To do: Once the pictures are set aside, reproduce the entries below exactly.

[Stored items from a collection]
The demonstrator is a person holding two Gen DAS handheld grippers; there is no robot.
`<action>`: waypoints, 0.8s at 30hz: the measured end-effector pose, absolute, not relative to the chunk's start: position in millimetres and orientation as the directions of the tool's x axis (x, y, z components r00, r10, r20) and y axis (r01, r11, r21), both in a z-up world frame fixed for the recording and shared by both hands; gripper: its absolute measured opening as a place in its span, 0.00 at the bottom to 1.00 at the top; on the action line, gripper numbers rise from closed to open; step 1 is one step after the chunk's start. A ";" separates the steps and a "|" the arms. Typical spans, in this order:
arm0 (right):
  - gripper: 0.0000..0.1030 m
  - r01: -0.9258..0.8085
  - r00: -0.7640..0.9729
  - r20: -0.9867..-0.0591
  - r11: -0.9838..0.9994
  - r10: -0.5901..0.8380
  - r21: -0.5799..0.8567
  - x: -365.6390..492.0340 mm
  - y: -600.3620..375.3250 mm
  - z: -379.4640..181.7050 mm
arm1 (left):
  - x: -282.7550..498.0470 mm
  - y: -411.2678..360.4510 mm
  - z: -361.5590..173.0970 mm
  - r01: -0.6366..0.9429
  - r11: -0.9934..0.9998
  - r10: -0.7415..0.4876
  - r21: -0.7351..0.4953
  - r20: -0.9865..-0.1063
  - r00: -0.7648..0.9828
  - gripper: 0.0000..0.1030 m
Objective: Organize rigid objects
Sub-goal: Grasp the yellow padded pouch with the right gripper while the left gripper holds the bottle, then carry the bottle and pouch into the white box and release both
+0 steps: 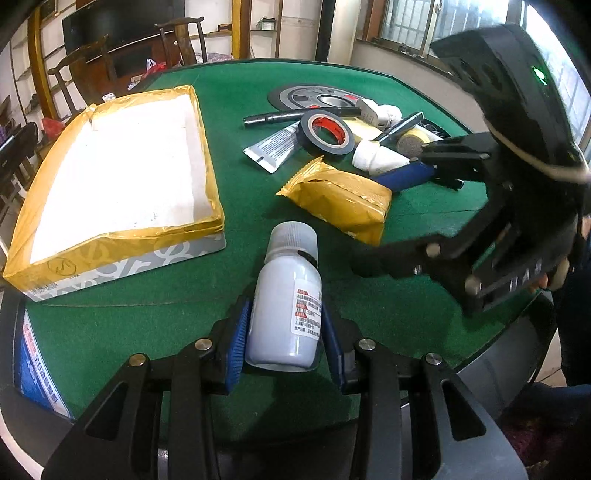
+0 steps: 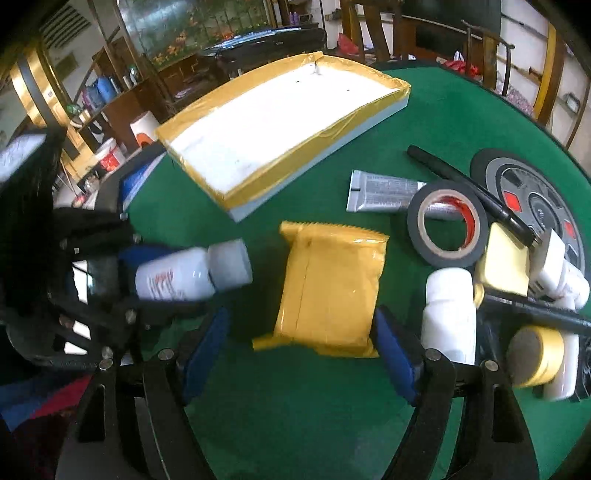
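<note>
My left gripper (image 1: 284, 332) clenches the white bottle (image 1: 284, 314) at lower centre; my right gripper (image 2: 301, 350) is spread around the yellow packet (image 2: 328, 291), not gripping; the tray (image 1: 207, 162) at upper left holds 0 items, so nearly everything remains.

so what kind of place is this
Probably a room in a home: a green felt-topped table, wooden chairs behind it, and barred windows suggest a lived-in games or dining room.
</note>
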State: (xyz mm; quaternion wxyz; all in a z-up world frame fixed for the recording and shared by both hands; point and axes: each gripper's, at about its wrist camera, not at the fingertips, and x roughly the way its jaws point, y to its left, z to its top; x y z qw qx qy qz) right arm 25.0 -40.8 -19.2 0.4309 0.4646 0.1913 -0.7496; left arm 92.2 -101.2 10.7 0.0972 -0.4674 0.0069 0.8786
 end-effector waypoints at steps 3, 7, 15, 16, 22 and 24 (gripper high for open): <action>0.73 0.808 -0.248 -0.853 -0.584 -0.459 0.079 23.6 -45.7 -17.1 | 91.6 -99.0 10.5 -0.171 -0.983 0.156 -0.074 -0.826 -0.541 0.34; 0.74 0.776 -0.249 -0.855 -0.622 -0.454 0.105 15.2 -50.5 -21.4 | 86.9 -96.8 9.5 -0.162 -0.985 0.133 -0.053 -0.834 -0.535 0.34; 0.39 0.691 -0.273 -0.814 -0.694 -0.512 0.204 10.4 -29.8 -23.4 | 85.8 -87.3 7.4 -0.148 -0.989 0.074 0.015 -0.816 -0.573 0.31; 0.39 0.683 -0.287 -0.809 -0.702 -0.513 0.203 12.5 -26.9 -23.5 | 86.2 -85.8 7.8 -0.147 -0.989 0.066 0.025 -0.812 -0.580 0.31; 0.39 0.653 -0.316 -0.749 -0.706 -0.583 0.274 19.7 -9.6 -11.8 | 92.1 -95.7 23.7 -0.140 -0.990 0.114 -0.034 -0.777 -0.620 0.31; 0.39 0.652 -0.315 -0.738 -0.701 -0.597 0.289 21.5 -8.9 -9.0 | 96.2 -102.0 30.1 -0.135 -0.990 0.123 -0.047 -0.763 -0.635 0.31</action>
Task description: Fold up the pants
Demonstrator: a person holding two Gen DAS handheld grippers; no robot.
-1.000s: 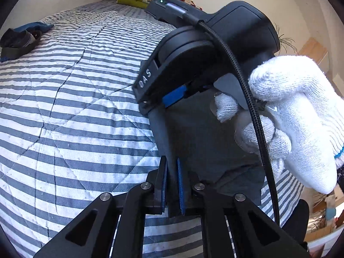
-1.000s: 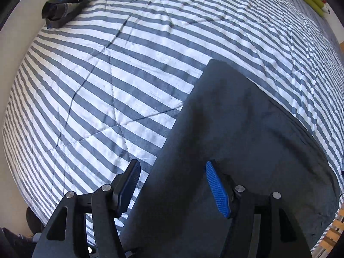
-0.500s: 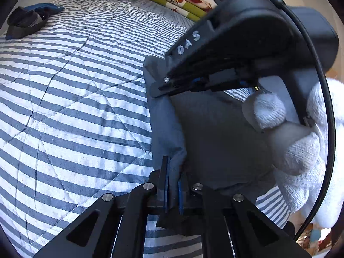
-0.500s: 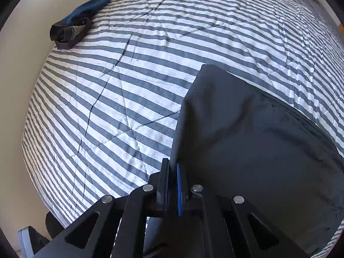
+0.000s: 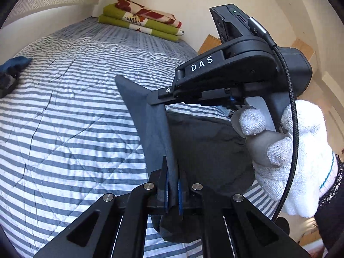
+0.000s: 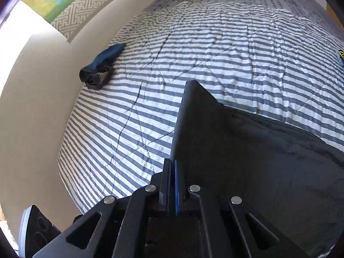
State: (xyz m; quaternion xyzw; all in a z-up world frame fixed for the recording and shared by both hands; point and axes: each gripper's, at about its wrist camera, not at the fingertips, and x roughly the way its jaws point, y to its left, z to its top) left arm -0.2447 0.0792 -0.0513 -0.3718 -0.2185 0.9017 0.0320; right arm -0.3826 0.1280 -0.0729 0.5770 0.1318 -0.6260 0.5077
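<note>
Dark grey pants (image 5: pixel 200 148) lie on a striped bed, their near edge lifted off the cover. My left gripper (image 5: pixel 172 182) is shut on that edge, the cloth pinched between its blue pads. In the left wrist view the right gripper (image 5: pixel 159 96) reaches in from the right, held by a white-gloved hand (image 5: pixel 296 150), and grips the same edge farther along. In the right wrist view my right gripper (image 6: pixel 172 172) is shut on the pants (image 6: pixel 247 150), whose raised corner stands up ahead of the fingers.
The grey-and-white striped bedcover (image 5: pixel 64 118) spreads to the left and ahead. A crumpled blue garment (image 6: pixel 101 64) lies near the bed's left side by the wall. Folded green and red bedding (image 5: pixel 146 21) is stacked at the far end.
The right gripper closed on the pants' edge. Both grippers then rose, lifting the edge off the bed so a corner now stands up.
</note>
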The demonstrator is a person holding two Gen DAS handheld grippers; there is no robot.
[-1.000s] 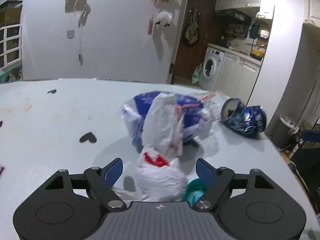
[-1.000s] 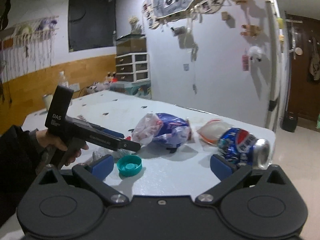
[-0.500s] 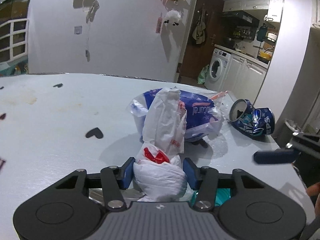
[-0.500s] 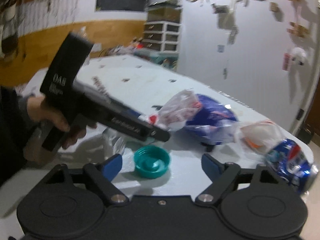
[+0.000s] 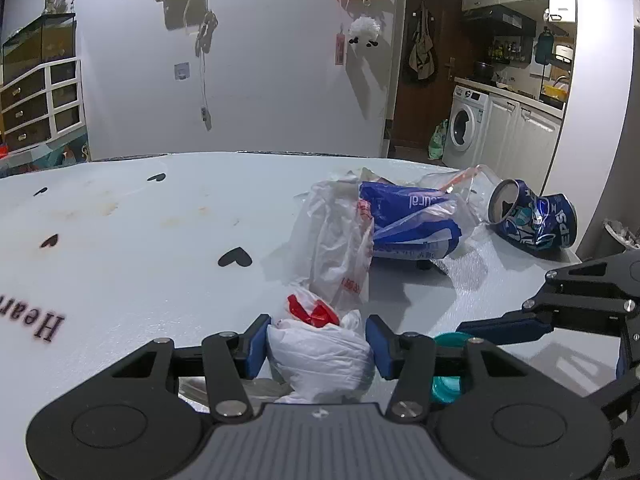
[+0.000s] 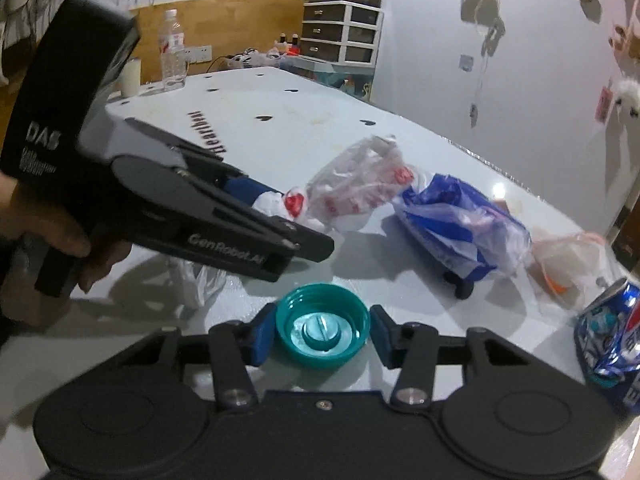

Answer section:
The demonstrator is a person holding two Gen DAS handheld grippers; there is no robot.
`<action>`: waypoints, 0.8s at 30hz: the measured end-effector pose, absolute, not relative to the chunk's start: position in millimetres and orientation as the directions of the tool's x axis (x, y, z components r00, r10, r20) and y axis (r01, r11, r21), both in a z-up world frame fixed for the recording and shared by both hands; gripper: its absolute measured opening as a place in its span, 0.00 at the bottom to 1.00 at the top; on the action line, gripper numbers rise from closed to open; step 1 is one step after the chunk's start. A ";" separates the steps and a "|" the arms. Typical spans, in this order:
arm0 (right):
  - gripper: 0.0000..0.1030 m
  - r01: -0.9258..0.8085
  - r00: -0.7640..0.9729
  - r20: -0.9867..-0.0591
  - r11: -0.9838..0.9994
  - r10: -0.5901..0.8380
  - r21: -0.5799..0.8567
  - x: -365.6390..492.0340 mm
  - y: -600.3620..375.3250 mm
  - z: -379.4640..181.7050 mm
arm1 (left):
  - x: -282.7550..498.0470 mm
  - y: -411.2678..360.4510 mm
  - z: -361.5590..173.0970 mm
  - r01: -0.6366..0.9429
  - r11: -0.9934..0.9998
  - r10: -0.7415..0.4876
  - r21: -0.7351..0.4953
  - r20: -0.9865..-0.1063
  - r00: -0.7648..0.9828
  - gripper: 0.0000..0.1030 m
Objective: Organize rigid objects
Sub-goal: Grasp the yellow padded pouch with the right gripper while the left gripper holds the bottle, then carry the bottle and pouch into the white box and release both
+0 steps: 
+0 steps: 
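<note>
My left gripper (image 1: 284, 332) clenches the white bottle (image 1: 284, 314) at lower centre; my right gripper (image 2: 301, 350) is spread around the yellow packet (image 2: 328, 291), not gripping; the tray (image 1: 207, 162) at upper left holds 0 items, so nearly everything remains.

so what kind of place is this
Probably a room in a home: a green felt-topped table, wooden chairs behind it, and barred windows suggest a lived-in games or dining room.
</note>
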State: (xyz mm; quaternion wxyz; all in a z-up world frame fixed for the recording and shared by both hands; point and axes: each gripper's, at about its wrist camera, not at the fingertips, and x roughly the way its jaws point, y to its left, z to its top; x y z qw qx qy qz) right arm 25.0 -40.8 -19.2 0.4309 0.4646 0.1913 -0.7496; left arm 92.2 -101.2 10.7 0.0972 -0.4674 0.0069 0.8786
 end-effector waypoints at steps 3, 7, 15, 16, 22 and 24 (gripper high for open): <action>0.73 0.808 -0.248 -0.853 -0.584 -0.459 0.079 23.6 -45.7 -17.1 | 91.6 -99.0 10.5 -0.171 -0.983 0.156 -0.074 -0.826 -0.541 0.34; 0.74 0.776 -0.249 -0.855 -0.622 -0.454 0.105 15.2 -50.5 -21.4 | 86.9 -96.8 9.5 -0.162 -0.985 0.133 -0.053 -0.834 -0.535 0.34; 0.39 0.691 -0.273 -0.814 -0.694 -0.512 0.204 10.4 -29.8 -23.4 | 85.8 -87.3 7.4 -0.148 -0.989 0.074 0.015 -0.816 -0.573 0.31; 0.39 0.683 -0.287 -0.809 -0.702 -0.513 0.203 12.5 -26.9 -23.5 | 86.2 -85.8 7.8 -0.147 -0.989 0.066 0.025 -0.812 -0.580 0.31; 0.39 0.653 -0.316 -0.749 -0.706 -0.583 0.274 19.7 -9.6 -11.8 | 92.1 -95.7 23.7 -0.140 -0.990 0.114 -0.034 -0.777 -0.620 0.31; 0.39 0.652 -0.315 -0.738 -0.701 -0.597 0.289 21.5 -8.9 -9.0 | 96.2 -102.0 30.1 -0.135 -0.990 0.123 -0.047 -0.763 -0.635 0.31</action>
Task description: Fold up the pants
Demonstrator: a person holding two Gen DAS handheld grippers; no robot.
-1.000s: 
-1.000s: 
-0.500s: 
-0.500s: 
+0.000s: 
+0.000s: 
State: (xyz m; quaternion xyzw; all in a z-up world frame fixed for the recording and shared by both hands; point and axes: each gripper's, at about its wrist camera, not at the fingertips, and x roughly the way its jaws point, y to its left, z to its top) left arm -0.2447 0.0792 -0.0513 -0.3718 -0.2185 0.9017 0.0320; right arm -0.3826 0.1280 -0.0729 0.5770 0.1318 -0.6260 0.5077
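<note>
Dark grey pants (image 5: pixel 200 148) lie on a striped bed, their near edge lifted off the cover. My left gripper (image 5: pixel 172 182) is shut on that edge, the cloth pinched between its blue pads. In the left wrist view the right gripper (image 5: pixel 159 96) reaches in from the right, held by a white-gloved hand (image 5: pixel 296 150), and grips the same edge farther along. In the right wrist view my right gripper (image 6: pixel 172 172) is shut on the pants (image 6: pixel 247 150), whose raised corner stands up ahead of the fingers.
The grey-and-white striped bedcover (image 5: pixel 64 118) spreads to the left and ahead. A crumpled blue garment (image 6: pixel 101 64) lies near the bed's left side by the wall. Folded green and red bedding (image 5: pixel 146 21) is stacked at the far end.
The right gripper closed on the pants' edge. Both grippers then rose, lifting the edge off the bed so a corner now stands up.
</note>
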The demonstrator is a person holding two Gen DAS handheld grippers; there is no robot.
[-1.000s] 
[-1.000s] 
[-0.500s] 
[-0.500s] 
[+0.000s] 
[+0.000s] 

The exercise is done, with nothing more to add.